Premier League club revenues reach record UK£4.5 billion
The revenue represents a 25 per cent increase on the UK£3.6 billion generated in the 2015/16 season, and was driven by new domestic and international broadcast deals worth over UK£8 billion, including UK£5.14 billion from UK live rights agreements with pay-TV operators Sky and BT Sport.
Deloitte calculated collective pre-tax profit at a record UK£500 million, which is almost three times the previous high of UK£200 million in 2013/14.
Combined operating profits doubled to UK£1 billion in the Premier League in 2016/17.
Wage costs rose by nine per cent to a record UK£2.5 billion, which represents a significantly lower growth rate than that of revenues.
The revenue to wage ratio fell from 63 per cent to 55 per cent, which is the lowest figure since the 1997/98 season.
Dan Jones, partner and head of the Sports Business Group at Deloitte, said: “This relative restraint from Premier League clubs reflects both the extent of their financial advantage over other leagues and the impact of domestic and European cost control measures.”
Premier League clubs have collectively made a pre-tax profit in three of the last four years. 2015/16 saw a combined loss of UK100 million, which was attributed to a small number of one-off exceptional costs.
Sky and BT Sport have retained live rights for three years starting in 2019/20 in deals worth a total of UK£4.46 billion, though this figure represents a decrease of UK£700 million on the amount they spent in the last auction.

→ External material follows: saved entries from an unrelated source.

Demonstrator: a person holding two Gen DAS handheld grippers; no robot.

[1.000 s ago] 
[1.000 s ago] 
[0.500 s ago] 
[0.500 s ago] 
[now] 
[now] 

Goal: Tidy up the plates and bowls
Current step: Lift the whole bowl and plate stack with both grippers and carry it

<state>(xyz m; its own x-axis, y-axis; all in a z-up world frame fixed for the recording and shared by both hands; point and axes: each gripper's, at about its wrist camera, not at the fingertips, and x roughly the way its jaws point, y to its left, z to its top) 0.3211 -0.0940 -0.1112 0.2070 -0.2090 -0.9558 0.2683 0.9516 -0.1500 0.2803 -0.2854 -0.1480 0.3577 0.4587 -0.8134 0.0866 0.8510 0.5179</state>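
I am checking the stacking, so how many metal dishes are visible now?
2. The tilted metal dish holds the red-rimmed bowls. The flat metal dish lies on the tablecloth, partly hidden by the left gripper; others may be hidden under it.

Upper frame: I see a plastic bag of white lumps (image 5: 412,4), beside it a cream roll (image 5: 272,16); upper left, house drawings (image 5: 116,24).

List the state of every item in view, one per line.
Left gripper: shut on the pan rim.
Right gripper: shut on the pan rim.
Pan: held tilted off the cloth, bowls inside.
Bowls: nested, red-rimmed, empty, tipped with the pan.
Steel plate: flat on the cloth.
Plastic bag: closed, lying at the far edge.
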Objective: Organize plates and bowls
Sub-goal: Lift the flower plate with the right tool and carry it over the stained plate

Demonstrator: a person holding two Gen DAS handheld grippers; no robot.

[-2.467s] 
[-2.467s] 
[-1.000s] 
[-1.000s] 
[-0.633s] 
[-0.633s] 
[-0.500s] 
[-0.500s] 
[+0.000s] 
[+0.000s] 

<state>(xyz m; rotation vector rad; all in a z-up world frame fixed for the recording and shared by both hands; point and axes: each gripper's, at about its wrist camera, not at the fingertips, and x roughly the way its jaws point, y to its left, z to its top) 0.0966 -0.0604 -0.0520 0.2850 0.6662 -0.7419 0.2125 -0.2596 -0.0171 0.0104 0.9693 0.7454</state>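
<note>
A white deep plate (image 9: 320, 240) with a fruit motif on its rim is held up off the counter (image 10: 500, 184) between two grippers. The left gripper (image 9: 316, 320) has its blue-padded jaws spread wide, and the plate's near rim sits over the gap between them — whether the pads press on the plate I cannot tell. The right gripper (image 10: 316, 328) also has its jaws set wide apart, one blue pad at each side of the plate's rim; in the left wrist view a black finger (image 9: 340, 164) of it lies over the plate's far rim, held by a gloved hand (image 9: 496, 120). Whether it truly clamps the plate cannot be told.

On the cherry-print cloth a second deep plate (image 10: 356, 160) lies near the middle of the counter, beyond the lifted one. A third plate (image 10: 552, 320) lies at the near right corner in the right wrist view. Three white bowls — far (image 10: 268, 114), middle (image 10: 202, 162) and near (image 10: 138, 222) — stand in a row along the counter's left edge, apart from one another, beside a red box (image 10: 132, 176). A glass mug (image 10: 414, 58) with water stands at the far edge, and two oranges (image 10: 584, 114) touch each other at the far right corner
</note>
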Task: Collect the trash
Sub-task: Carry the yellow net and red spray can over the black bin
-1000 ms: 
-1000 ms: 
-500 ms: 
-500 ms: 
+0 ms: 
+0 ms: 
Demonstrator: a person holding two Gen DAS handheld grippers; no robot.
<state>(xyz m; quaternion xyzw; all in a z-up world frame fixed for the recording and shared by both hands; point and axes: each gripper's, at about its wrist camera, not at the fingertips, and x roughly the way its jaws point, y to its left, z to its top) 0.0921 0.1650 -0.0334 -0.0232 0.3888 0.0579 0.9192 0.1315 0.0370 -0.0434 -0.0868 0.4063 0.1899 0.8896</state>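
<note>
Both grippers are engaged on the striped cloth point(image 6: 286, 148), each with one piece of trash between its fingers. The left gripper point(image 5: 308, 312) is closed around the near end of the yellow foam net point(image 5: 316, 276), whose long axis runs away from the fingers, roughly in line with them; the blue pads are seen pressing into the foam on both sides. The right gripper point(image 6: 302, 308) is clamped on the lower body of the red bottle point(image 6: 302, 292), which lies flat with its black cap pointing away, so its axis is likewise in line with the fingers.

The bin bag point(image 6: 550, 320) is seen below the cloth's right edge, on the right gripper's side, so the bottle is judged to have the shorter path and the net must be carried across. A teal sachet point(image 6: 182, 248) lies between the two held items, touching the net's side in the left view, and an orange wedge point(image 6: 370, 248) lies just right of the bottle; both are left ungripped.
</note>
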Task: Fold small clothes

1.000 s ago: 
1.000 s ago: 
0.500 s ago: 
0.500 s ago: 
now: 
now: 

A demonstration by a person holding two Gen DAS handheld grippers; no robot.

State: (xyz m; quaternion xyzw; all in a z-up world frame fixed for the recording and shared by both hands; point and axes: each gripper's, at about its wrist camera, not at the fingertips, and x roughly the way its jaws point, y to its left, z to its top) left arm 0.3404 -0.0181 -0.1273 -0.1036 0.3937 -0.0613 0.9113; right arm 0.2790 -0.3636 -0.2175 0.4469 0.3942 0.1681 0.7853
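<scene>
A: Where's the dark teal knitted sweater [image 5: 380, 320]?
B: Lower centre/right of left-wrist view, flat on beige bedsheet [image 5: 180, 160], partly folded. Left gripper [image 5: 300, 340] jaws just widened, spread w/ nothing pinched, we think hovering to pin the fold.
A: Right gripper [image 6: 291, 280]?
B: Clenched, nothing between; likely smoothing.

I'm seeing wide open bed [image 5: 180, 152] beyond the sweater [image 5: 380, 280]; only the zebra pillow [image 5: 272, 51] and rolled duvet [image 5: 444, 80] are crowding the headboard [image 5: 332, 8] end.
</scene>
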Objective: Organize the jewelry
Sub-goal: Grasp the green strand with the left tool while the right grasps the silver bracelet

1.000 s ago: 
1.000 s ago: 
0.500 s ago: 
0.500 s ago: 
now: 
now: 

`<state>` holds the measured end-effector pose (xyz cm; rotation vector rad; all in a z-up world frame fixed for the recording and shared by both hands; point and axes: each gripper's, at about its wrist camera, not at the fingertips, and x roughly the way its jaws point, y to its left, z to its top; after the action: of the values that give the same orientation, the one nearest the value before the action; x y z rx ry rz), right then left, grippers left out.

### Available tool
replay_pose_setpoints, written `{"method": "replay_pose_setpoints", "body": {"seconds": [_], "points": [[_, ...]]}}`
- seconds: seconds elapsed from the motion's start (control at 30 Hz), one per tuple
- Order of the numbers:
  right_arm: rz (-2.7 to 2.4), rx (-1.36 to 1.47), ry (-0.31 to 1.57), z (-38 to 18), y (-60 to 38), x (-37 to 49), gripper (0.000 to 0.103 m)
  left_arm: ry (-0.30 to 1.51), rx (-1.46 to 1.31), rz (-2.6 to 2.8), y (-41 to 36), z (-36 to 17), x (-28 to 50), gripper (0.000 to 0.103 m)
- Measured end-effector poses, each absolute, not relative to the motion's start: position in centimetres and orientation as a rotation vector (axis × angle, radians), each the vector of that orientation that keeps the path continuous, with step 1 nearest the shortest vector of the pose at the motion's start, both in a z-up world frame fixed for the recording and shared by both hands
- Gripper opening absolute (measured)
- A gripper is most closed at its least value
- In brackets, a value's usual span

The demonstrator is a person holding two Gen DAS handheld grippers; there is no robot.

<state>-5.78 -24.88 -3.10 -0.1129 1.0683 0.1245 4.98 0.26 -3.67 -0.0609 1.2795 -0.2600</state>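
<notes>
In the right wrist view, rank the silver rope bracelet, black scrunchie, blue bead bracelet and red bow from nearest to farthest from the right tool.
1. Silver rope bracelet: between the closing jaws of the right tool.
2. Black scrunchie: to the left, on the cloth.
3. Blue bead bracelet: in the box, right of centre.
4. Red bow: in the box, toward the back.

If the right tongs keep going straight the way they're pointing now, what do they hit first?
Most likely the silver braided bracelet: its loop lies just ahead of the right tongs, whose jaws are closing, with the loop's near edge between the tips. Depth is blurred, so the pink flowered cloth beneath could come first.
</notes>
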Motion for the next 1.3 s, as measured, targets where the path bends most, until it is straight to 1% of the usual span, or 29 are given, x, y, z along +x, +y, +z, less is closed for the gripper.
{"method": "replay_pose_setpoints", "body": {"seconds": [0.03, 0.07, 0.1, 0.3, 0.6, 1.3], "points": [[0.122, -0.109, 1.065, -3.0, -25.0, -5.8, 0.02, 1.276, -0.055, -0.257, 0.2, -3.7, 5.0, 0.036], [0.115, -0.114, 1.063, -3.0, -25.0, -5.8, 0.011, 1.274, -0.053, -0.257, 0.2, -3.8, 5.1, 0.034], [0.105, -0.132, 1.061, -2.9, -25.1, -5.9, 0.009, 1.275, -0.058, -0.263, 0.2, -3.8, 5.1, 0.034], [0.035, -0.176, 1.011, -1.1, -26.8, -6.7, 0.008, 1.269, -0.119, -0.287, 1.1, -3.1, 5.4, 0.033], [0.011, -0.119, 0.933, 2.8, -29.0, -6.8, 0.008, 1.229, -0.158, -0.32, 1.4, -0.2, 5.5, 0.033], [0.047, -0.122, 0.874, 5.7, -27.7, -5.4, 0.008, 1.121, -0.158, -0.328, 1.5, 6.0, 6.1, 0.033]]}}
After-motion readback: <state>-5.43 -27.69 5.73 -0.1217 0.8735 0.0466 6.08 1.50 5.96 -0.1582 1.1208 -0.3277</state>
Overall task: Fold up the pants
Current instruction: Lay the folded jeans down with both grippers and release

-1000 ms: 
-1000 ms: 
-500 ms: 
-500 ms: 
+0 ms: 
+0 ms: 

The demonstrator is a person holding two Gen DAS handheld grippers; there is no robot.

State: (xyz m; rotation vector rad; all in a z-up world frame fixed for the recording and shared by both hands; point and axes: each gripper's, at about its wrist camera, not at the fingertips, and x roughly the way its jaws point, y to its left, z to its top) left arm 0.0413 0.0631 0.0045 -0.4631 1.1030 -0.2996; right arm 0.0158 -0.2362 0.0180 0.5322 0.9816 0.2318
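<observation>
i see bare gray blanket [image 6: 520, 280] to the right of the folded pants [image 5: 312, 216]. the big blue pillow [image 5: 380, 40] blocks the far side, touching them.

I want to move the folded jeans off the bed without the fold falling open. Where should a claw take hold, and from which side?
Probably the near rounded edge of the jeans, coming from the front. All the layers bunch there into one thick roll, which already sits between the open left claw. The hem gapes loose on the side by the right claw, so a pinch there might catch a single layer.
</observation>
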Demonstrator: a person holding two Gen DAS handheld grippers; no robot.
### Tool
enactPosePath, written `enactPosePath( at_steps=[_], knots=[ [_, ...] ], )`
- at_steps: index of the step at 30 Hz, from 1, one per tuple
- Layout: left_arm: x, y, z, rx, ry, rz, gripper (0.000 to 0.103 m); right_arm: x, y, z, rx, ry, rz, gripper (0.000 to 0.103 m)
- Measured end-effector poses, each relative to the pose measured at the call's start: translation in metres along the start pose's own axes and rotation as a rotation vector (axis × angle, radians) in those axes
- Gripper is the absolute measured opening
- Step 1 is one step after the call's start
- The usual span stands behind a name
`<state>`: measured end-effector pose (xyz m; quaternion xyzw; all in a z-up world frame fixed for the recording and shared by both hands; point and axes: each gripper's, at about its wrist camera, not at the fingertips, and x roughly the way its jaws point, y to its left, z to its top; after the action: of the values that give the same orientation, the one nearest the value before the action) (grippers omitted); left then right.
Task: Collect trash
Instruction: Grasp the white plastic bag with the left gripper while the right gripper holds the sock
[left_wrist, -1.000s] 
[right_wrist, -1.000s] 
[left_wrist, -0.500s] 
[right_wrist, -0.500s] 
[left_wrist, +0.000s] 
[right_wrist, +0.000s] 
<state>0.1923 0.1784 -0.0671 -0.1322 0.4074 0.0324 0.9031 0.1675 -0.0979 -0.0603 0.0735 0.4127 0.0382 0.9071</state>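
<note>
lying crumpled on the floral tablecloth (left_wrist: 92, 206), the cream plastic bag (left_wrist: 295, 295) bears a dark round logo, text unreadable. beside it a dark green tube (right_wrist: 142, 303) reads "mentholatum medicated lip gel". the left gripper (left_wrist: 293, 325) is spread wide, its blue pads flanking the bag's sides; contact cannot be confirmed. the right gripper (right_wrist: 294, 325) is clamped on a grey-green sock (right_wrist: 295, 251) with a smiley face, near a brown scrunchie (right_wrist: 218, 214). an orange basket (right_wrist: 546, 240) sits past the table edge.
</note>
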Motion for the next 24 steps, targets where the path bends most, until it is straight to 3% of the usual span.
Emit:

Two packages comprising 40 live games per season for the next cycle are still to be sold.
Jones added: “Although we anticipate wage costs will continue to rise in the coming seasons, we do not foresee increases to be at a level which can jeopardise the profitability of the Premier League as a whole. The most significant wage increases have tended to occur in the year prior to the commencement of a new broadcast cycle once a substantial revenue increase is secured.
“Despite the lack of growth in domestic broadcast deals announced to date, we still expect to see overall revenue growth in the coming seasons, and if this is complemented with prudent cost control, we expect that pre-tax profits will be achieved for the foreseeable future.”